By Nuvama Research

In Q2FY24, Tata Power (TPWR) recorded a consolidated PAT of Rs 8.75 billion (after minority interests), reflecting a 7% y-o-y increase. The decline in coal profits was mitigated by positive developments such as (i) CGPL turning PAT positive (operating under Sec-11), (ii) higher PAT in solar EPC/Odisha discom, and (iii) reduced losses in Tata Projects.

While we acknowledge Tata Power’s commendable progress in the renewable energy transition, with green earnings expected to surpass coal/thermal by FY27–28, the company faces near-term growth limitations. Our assessment suggests limited upside potential, even in our Bull case scenario, which factors in (i) CGPL’s Sec-11 benefit persisting indefinitely, (ii) $130/T of long-term coal prices from FY27E, and the optional value of pump hydro. In light of these considerations, we maintain a ‘Hold’ recommendation with a revised SoTP-based TP of Rs 242. This adjustment accounts for the rollover to FY26 Book Value (BV).

TPWR reported a PAT that exceeded expectations, marking a 7% y-o-y increase, primarily attributed to the profitability of CGPL (Mundra UMPP) under extended benefits until Jun-24. We anticipate the continuation of these benefits for the next two to three years, pending a long-term resolution.
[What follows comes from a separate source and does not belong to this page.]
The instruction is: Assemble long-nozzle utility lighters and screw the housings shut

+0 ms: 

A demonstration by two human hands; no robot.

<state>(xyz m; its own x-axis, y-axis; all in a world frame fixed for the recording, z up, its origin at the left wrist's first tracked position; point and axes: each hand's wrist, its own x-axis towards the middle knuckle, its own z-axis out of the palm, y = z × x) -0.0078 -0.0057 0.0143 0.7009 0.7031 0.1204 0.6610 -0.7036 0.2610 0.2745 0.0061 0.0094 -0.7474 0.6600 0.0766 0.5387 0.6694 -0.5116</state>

Despite an 87% y-o-y decline in estimated coal profits to Rs 1.4 billion due to decreasing coal realisation, this was counterbalanced by increased profits in CGPL, Maithon, RE, and Odisha distribution, coupled with reduced losses in subsidiaries.

The management anticipates the commencement of solar module/ cell production by Jan-24/Q4FY24, with a trial run already in progress. TPWR has entered into an MoU with the Maharashtra government for the brownfield development of 2.8GW pumped hydro storage at its existing hydro assets, with an expected commissioning of delivery (CoD) by FY27-28. The FY24 capex plan, amounting to Rs 120 billion pertains to green energy and T&D business.

Odisha distribution performed well with a 45% y-o-y increase in PAT, attributed to a reduction in T&D losses. The solar EPC division achieved a 6.7% Ebitda margin, boasting an order book of Rs 159 billion from both external clients and captive contracts. RE pipeline currently stands at 3.5GW, and the recent RE tendering by the ministry of power (MoP) could lead to substantial additions to TPWR’s pipeline. As of H1FY24, net debt is Rs 366 billion, maintaining a healthy net debt-to-equity ratio of 1.02x. Our SoTP valuation ranges from Rs 225 to 271, considering (i) a HBA coal index assumption of $120-130/T, and (ii) CGPL’s Sec-11 benefit until FY27 or perpetuity.

We expect Tata Power to experience stagnant to modest growth in FY24-25E due to declining coal realisations. The increasing contribution of RE is anticipated to unfold over the next two to three years. We are closely monitoring potential growth opportunities, including pumped hydro, Commercial and Industrial Power Purchase Agreements (C&I PPAs) with the Tata group for renewable energy, and the prospect of new distribution privatisation.